## What you should do
Look below for the line containing "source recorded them"; from there through the line containing "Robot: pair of", both lines included, please set down each line exactly and nothing else.

• • • • •

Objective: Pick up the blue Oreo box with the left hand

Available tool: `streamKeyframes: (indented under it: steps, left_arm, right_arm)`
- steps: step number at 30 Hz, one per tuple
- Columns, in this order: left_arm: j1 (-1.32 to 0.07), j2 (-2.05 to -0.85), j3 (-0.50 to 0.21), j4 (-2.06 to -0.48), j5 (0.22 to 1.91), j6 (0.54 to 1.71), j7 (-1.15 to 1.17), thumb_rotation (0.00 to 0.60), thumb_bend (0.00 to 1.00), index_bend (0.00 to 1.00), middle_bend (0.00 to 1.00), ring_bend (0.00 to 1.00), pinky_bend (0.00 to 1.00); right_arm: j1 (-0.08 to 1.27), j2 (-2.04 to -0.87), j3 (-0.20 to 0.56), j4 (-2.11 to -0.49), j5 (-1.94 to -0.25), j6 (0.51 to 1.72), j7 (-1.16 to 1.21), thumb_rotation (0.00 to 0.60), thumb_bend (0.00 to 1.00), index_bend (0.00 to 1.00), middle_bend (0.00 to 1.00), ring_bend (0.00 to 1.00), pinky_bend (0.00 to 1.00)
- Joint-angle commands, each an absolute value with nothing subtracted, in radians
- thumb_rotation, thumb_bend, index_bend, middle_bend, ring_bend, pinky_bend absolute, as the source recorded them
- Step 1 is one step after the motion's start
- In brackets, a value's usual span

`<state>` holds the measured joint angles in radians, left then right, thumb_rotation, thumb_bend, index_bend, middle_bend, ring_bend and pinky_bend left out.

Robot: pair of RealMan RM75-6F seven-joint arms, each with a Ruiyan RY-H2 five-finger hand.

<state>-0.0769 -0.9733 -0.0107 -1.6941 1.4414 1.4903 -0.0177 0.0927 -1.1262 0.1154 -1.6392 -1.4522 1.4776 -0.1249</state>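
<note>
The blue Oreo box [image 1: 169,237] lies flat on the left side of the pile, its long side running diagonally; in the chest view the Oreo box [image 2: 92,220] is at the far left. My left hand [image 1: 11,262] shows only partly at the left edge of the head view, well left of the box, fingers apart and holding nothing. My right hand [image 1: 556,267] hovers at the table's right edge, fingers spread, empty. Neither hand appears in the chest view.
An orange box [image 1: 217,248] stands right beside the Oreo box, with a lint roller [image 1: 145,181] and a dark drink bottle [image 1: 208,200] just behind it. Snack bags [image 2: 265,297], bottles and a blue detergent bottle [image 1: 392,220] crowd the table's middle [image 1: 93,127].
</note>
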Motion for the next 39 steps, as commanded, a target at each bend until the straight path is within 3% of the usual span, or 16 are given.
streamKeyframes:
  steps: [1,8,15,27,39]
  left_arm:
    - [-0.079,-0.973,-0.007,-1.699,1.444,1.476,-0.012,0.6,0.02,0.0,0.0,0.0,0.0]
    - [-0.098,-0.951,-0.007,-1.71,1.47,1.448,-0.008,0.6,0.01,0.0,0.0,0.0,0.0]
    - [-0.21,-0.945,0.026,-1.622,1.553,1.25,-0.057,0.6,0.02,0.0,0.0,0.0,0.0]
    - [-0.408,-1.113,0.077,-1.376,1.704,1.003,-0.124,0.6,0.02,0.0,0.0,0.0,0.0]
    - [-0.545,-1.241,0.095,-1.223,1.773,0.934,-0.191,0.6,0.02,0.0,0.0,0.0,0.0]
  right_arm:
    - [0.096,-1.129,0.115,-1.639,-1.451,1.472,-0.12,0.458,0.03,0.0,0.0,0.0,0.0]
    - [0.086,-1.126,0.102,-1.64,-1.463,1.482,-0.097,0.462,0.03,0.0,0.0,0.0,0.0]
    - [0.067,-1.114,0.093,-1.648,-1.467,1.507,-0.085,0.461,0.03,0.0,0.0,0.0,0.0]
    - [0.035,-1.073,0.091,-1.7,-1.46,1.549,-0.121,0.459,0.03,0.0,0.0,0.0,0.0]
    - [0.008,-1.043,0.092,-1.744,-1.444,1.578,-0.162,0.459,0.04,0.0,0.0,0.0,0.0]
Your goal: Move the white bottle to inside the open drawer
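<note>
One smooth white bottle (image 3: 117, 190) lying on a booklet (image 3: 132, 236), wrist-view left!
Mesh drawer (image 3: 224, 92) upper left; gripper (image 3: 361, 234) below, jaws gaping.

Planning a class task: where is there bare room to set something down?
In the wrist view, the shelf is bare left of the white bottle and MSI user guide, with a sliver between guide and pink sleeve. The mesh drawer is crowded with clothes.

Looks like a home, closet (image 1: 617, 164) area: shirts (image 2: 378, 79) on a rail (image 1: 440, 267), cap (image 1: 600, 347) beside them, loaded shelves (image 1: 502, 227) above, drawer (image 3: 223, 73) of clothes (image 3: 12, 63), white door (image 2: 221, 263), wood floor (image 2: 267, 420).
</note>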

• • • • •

## Task answer
- thumb_rotation, thumb_bend, index_bend, middle_bend, ring_bend, pinky_bend absolute, as the source recorded them
- Step 1 is one step after the motion's start
- In brackets, a value's usual span

`<state>` holds the measured joint angles in radians, left then right, thumb_rotation, thumb_bend, index_bend, middle_bend, ring_bend and pinky_bend left out.

Robot: pair of RealMan RM75-6F seven-joint arms, each with a Ruiyan RY-H2 five-finger hand.

Nothing remains to be done in this exercise.